I was diagnosed as a baby and as becoming adult I have more and more health issues that evolves around ehlers

I read a few articles online saying it can take 10 years to get diagnosed with EDS… and thought that was bad enough.. but surely they can’t just cancel people’s diagnosis?! What a world we live in !!!

Fellow UK person here. It disheartens me to hear this, especially when I am fighting for a diagnosis but at the same time it doesn't surprise me. I say this because I had a friend who told me they prefer not to diagnose as it's currently classed as a rare genetic disorder which means they get more funding for research so the more people they diagnose the less rare it is

I'm pretty sure they will continue to diagnose people as having a hypermobility spectrum disorder, or genetically testable EDS. The diagnostic problems are mostly to do with the hypermobile form of EDS, formally type 3. There are two issues. Firstly the reluctance to diagnose children due to kids being more hypermobile and many not going on to develop the chronic pain or other comorbidities, (my daughter's paediatric Rheumatologist says that currently the clinic sees greater than 1:500 of kids in our area who are definitely hypermobile) and secondly the possible removal of the diagnostic criteria toolkit. Because there is such difficulty in differentiating between hEDS and HSD, some specialists are now suggesting treating it as the same disorder. I don't really understand why they can't still link it with the other types of EDS but it is the name that may change. If so, this will be the 4th change of "diagnosis" that I personally have been given for exactly the same genetic condition, which I can now trace back 3 or 4 generations. My daughter's last official diagnosis said "working towards a diagnosis of hEDS" which will supposedly be confirmed now she is 16. The joke being its obviously a genetic condition she inherited from me, and therefore will be the same condition, but even then, they don't want to officially label it. It makes no difference to treatment. She is still seen by a multidisciplinary team regularly to try to rehabilitate her, so it's not likely anyone will get different treatment. Finally (sorry) there are still some old school rheumatologists who don't accept that hypermobility is anything other than a good thing. If you get one of those, all I can suggest is beg your GP to refer you to someone else.

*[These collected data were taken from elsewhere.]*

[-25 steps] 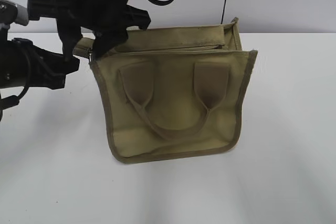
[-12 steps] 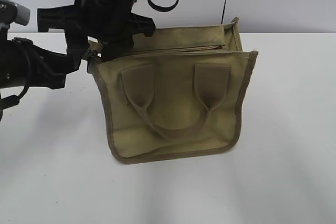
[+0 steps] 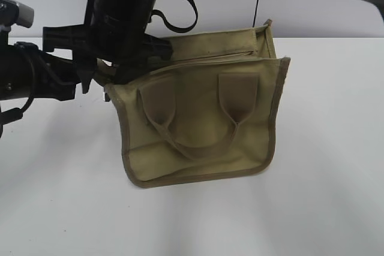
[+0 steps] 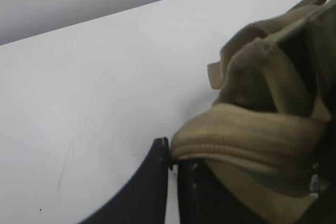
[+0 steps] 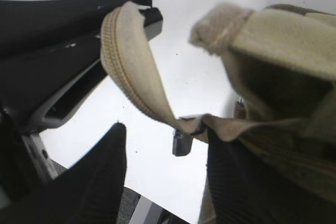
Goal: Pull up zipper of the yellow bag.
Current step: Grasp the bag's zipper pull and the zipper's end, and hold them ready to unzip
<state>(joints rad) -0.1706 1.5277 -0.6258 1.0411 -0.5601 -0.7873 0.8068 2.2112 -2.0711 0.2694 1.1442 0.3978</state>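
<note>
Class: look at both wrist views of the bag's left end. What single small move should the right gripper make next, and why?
Probably close the right gripper on the metal pull. Its fingers stand apart on either side of the pull, not gripping it, while the left gripper already pinches the zipper tape end of the yellow bag, holding it for the pull.

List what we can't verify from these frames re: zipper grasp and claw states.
- Exterior view: zipper pull and bag corner hidden behind the right arm's black body; neither claw's tip shows.
- Left wrist view: left claw pinches the zipper tape; pull out of frame.
- Right wrist view: pull visible but blurred; right claw fingers straddle it, contact unclear.
</note>
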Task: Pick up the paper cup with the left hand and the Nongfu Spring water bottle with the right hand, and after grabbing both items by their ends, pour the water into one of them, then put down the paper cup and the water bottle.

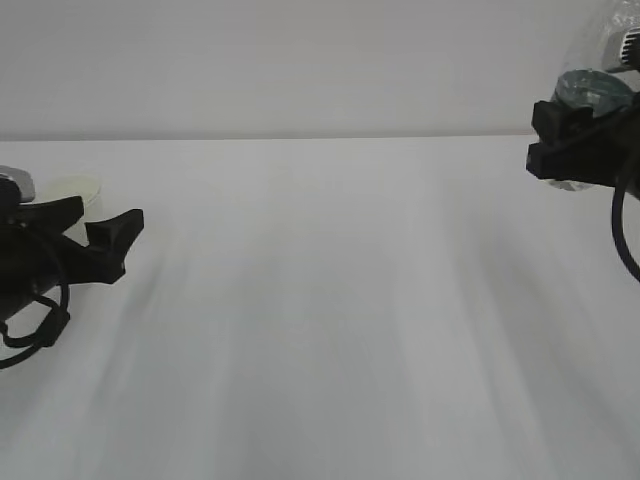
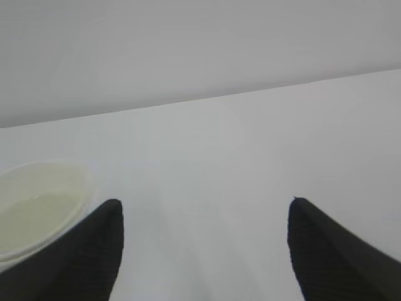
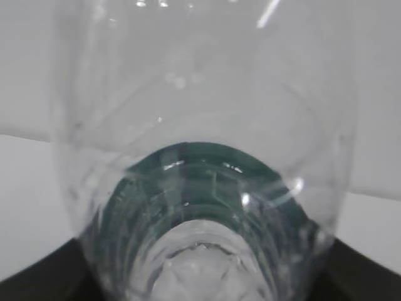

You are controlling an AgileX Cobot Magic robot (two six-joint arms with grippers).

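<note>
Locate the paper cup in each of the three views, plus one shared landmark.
Exterior view: paper cup at the far left edge, mostly hidden behind the left pincer.
Left wrist view: bottom left corner, beside the left finger, outside the gap.
Right wrist view: not in it.
Shared landmark: table's back edge.

Plain white table (image 1: 330, 330), streaked with soft grey shadows. Behind it, bare pale grey wall (image 1: 300, 60). Even, diffuse light.
</note>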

lyme disease is kind of treated like this... some people believe in it, others don't but most of the doctors are confused af. sounds like eds is heading in that direction, yikes.

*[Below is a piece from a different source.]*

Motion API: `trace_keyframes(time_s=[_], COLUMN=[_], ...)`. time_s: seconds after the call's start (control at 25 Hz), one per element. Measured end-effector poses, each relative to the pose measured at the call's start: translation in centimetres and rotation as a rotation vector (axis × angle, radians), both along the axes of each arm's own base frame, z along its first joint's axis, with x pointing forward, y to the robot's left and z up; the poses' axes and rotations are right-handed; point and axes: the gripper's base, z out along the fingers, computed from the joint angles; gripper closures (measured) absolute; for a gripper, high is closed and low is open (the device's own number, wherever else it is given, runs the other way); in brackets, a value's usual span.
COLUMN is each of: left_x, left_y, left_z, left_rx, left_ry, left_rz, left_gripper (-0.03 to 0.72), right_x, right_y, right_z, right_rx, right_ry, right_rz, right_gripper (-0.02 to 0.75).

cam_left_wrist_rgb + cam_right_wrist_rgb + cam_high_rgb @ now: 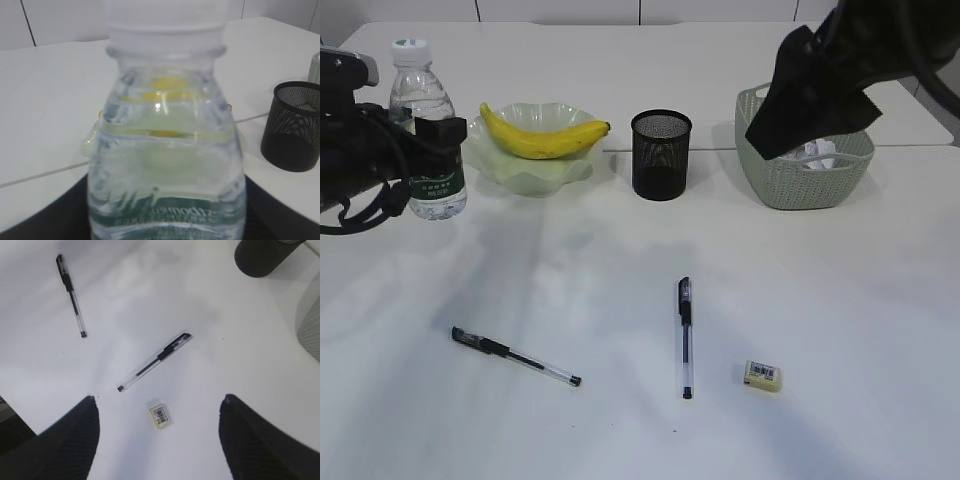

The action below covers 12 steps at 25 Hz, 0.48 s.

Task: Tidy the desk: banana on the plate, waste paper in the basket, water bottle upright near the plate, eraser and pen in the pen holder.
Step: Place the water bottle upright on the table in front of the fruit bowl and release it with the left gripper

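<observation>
Left fingers (432,128) flank upright clear green-labelled water bottle (423,140).

Two pens (515,356) (685,336), one eraser (762,375), one banana (543,134), one plate (525,167), one bottle (426,130), one pen holder (661,154), one basket (803,170)

Bright, even overhead light washes the white desk (820,300) almost shadowless but for faint grey smudges, while the water bottle (165,150) fills the left wrist view softly out of focus and the right hand's fingers (65,445) loom blurred and dark.
</observation>
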Motion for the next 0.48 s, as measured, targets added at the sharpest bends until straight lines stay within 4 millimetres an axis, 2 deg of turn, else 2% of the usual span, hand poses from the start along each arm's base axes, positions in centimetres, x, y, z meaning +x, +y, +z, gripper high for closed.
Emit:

It depends who you see and what type they think you have. I've had hEDS suspected for a while and they said there wasn't much point as the treatment wouldn't be different to what I'm getting at the moment. But as my symptoms worsened and there's the possibility of other types i got angry with them and now they are sending me for genetic testing in London. You just have to keep fighting against them when they ignore you. Bring your own research with you if you have to!